Python Forum
Logic behind BeautifulSoup data-parsing
Thread Rating:
  • 0 Vote(s) - 0 Average
  • 1
  • 2
  • 3
  • 4
  • 5
Logic behind BeautifulSoup data-parsing
#1
Hello guys,
Im messing around abit with bs4, im trying to parse some data from Youtube as a "learning-project".
What im finding difficult to understand is, when searching for a element to parse (for example video title)...
what should i be looking at? What is the key to get video-title extracted from the HTML code?

How should i think when i inspect an object in my browser?
What piece of code am i interested in ?

Thank you in advance !
Reply
#2
(Apr-11-2021, 01:38 PM)jimsxxl Wrote: Im messing around abit with bs4, im trying to parse some data from Youtube as a "learning-project".
What im finding difficult to understand is, when searching for a element to parse (for example video title)...
Youtube is not an easy site to scrape not something to start with,
need Selenium or underrating how a site like that operate.
there is a API for YouTube that can get info like title.
Look at Web-Scraping part-1, part-2.

Here a post about API usage.
Reply
#3
Hello snappsat !
I understand what you are saying...
Im a beginner when it comes to Python, with all modules and syntaxes. But im not a beginner when it comes to coding in general.

I scraped Betfair one week ago which i consider a pretty difficult site aswell.
I did that with Selenium.

In this project i wanted to try out BeautifulSoup and requests_html.

I surley could scrape Youtube too if i started to google and view a bunch of examples.
But i want to be able to ”see” it by myself, how i would go about to extract exactly what i want.
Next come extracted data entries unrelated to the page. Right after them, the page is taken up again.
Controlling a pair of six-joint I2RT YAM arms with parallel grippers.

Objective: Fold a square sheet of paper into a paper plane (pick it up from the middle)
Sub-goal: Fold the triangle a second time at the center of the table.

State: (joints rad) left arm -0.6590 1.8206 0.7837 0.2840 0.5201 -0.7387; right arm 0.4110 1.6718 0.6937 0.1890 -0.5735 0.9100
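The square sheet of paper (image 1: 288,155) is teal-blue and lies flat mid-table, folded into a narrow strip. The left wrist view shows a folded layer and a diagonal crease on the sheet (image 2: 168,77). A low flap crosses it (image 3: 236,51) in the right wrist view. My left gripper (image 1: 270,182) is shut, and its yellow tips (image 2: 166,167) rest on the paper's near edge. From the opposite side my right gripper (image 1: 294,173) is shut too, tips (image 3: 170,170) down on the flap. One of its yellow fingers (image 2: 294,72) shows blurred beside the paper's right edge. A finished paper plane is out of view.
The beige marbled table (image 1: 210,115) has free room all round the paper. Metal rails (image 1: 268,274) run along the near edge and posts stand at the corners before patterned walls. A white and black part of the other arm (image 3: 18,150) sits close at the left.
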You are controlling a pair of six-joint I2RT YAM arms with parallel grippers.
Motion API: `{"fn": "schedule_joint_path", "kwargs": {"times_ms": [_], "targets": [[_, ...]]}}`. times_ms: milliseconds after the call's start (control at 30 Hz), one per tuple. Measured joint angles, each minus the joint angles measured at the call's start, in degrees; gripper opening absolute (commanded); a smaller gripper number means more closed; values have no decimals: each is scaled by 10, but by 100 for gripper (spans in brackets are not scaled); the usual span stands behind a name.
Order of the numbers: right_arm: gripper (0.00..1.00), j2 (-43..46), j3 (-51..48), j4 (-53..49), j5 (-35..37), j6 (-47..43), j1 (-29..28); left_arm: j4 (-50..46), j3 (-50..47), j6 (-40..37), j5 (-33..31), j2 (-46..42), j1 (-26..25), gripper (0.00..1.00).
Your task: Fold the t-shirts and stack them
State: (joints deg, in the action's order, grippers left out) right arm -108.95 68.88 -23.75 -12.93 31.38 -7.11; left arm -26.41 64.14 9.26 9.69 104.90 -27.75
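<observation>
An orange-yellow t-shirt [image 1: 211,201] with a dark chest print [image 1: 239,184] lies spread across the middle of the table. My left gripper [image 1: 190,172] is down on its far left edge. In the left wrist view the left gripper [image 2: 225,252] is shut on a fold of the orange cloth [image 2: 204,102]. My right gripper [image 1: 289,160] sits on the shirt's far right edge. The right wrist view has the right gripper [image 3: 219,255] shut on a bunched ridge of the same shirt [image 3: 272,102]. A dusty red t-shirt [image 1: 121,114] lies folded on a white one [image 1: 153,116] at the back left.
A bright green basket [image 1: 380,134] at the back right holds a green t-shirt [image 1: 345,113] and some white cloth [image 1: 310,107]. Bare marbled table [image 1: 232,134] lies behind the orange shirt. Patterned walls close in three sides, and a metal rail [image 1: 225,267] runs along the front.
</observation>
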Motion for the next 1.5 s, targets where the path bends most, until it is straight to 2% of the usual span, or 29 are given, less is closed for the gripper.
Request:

I will take a look at your links, thanks alot !
Reply
#4
Thanks alot snippsat for the links... it clarified acouple of things for me!
Im using requests_html instead of requests because i noticed that requests got stuck in the "Agree to continue"-page Youtube have.
In my last Betfair project i fixed that with .click, but i wanted to see if it could be done without Selenium and loading a browser into the program.

Here is the code so far:
from bs4 import BeautifulSoup as bs
from requests_html import HTMLSession

tempfile = "/home/xxx/projects/jims-youtube_scraper/tempvideofile.html"
channels = [
    'https://www.youtube.com/channel/UCwTrHPEglCkDz54iSg9ss9Q/videos'       # KanalGratis
    #'https://www.youtube.com/user/svartzonker/videos'                      # Svartzonker
]

title = []
link = []
count = 0

session = HTMLSession()

for c in channels:
    get_response = session.get(c)
    get_response.html.render(sleep=1)
    open(tempfile, "w", encoding='utf8').write(get_response.html.html)
    opentemp = open(tempfile, 'r')
    soup = bs(opentemp, 'html.parser')

    #name = soup.find('yt', class_='style-scope ytd-channel-name')
    #print(name.get('text'))

    for t in soup.find_all('a', class_='yt-simple-endpoint style-scope ytd-grid-video-renderer'):
        title.append(t.get('title'))

    for l in soup.find_all('a', class_='yt-simple-endpoint style-scope ytd-grid-video-renderer'):
        link.append(l.get('href'))

while count != len(title):
    print("Title:", title[count], "URL: www.youtube.com" + link[count])

    count = count + 1
Please, let me know if i could had done it in a better way, or if something looks funny to you.
I would really appreciate some feedback from experianced Python-coders !
Reply
#5
If it work with requests_htm then it's okay.
I have only tested requests_htm(problem not updated regularly Github Repo) briefly,can also use Selenuim and load browser with --headless option.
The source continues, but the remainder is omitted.